Pourquoi les immigrants sont-ils détenus?
Les immigrants sont détenus si:
- Ils sont jugés dangereux.
- Ils sont un risque de fuite.
- Ils sont incapables de prouver leur identité
Le gouvernement fédéral s’inquiète du fait que s’il imposait une limite à la détention d’immigrants, les détenus ne coopéreraient tout simplement pas jusqu’à ce que cette limite soit atteinte.
Le rapport indique: « Un apport constructif des intervenants et des Canadiens sur le nouveau cadre national de détention est essentiel pour établir un programme de détention qui reflète les valeurs démocratiques canadiennes – un programme meilleur, plus juste et offrant un traitement humain et digne aux personnes tout en préservant la sécurité publique. »
Le soutien pour mettre fin à l’utilisation des prisons s’est accéléré après trois décès d’immigrants en détention en 2016 et 15 au total depuis 2000.
Lettre ouverte
Les groupes de défense des droits de l’homme ont également exprimé leurs préoccupations au sujet de la détention des enfants migrants.
En 2016, plus de 100 avocats de l’Ontario ont signé une lettre ouverte à l’intention de Yasir Naqvi, gestionnaire de la sécurité communautaire et des services correctionnels de l’Ontario, exprimant leur inquiétude quant à la violation des droits fondamentaux de détenus.

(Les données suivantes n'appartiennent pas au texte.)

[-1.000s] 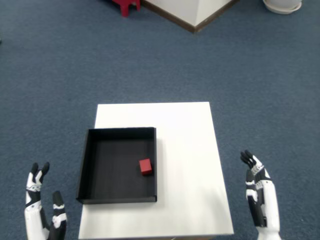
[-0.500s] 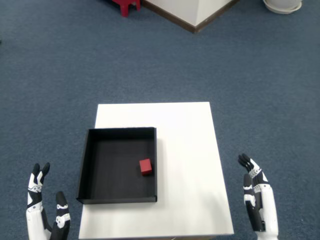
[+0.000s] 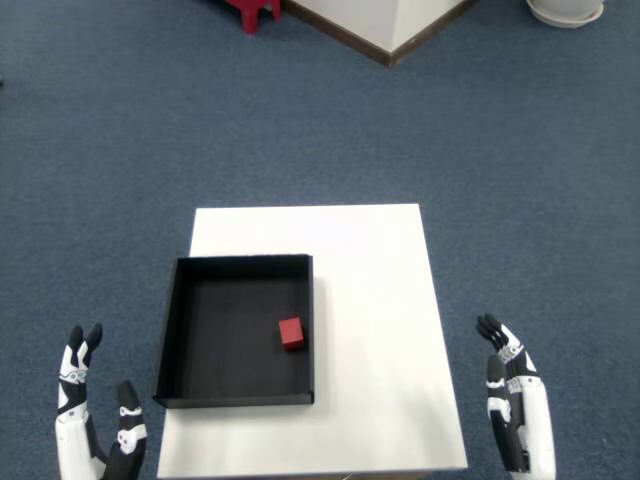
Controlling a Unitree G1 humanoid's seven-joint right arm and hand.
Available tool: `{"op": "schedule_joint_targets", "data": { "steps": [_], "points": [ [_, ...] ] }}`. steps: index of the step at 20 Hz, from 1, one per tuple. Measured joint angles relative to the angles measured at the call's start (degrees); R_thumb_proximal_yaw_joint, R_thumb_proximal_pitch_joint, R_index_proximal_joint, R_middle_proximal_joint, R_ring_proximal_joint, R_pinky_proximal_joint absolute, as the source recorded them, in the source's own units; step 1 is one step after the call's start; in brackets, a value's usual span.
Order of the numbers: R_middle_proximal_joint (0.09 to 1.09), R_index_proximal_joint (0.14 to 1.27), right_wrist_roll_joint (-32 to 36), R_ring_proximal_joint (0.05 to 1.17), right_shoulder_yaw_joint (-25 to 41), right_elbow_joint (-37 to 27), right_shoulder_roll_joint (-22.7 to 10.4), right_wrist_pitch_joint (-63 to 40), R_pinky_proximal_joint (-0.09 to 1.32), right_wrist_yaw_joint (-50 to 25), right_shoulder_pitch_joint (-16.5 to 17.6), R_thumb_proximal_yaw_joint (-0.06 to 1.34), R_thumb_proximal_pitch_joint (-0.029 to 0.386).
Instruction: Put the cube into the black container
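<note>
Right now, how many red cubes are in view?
1. The red cube lies inside the black container, near its right wall. None shows elsewhere on the white table; the right hand holds nothing.

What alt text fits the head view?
A red cube lies inside the black container on a white table. The right hand, open and empty, is beside the table's right edge over blue carpet.

Both the right hand [image 3: 514, 410] and the left hand [image 3: 92, 420] are cut off at the wrist by the bottom edge, as is the table's [image 3: 380, 300] near edge.
</note>
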Motion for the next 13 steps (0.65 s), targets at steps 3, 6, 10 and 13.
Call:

La lettre disait: « Nous sommes gravement préoccupés par l’absence de lois ou de règlements publics régissant quand et dans quelles circonstances un détenu d’immigration peut être transféré et incarcéré dans une prison provinciale. » Il a ajouté que le tiers des 7 300 immigrants en détention en 2014 étaient logés dans des prisons provinciales.
Plan de dépenses
Le gouvernement fédéral a annoncé en août 2016 qu’il dépenserait 138 millions de dollars pour améliorer le système canadien de détention des immigrants.
Les nouveaux centres de rétention de Laval et de Vancouver seront les plus gros, car le gouvernement cherche à réduire le nombre de détenus dans les prisons provinciales.
Les programmes de surveillance communautaire sont également destinés à être davantage utilisés.
Le rapport se lit comme suit: «Élargir la disponibilité et l’utilisation des alternatives de détention, travailler en étroite collaboration avec des partenaires de confiance, améliorer l’infrastructure de détention des immigrants et revoir en profondeur les politiques et les normes de détention sont des éléments clés du programme canadien de détention. »
La semaine dernière, Ottawa a publié une nouvelle directive visant à empêcher les enfants d’être détenus dans un centre de rétention.
La Directive nationale sur la détention ou le logement des mineurs exige que l’intérêt supérieur de l’enfant soit placé au centre des décisions sur la détention des immigrants prises par l’Agence des services frontaliers du Canada (ASFC).
Selon le ministre de la Sécurité publique, Ralph Goodale, il vise à empêcher les enfants de se trouver en dehors des centres d’immigration. Les solutions de rechange peuvent comprendre des rapports en personne, des cautionnements en espèces ou d’exécution, la supervision dans la collectivité et des rapports vocaux.
Bien que ce développement soit louable, les intervenants doivent exercer des pressions supplémentaires sur notre gouvernement fédéral afin qu’il harmonise ses politiques de détention cruelles et indéfinies avec d’autres pays occidentaux.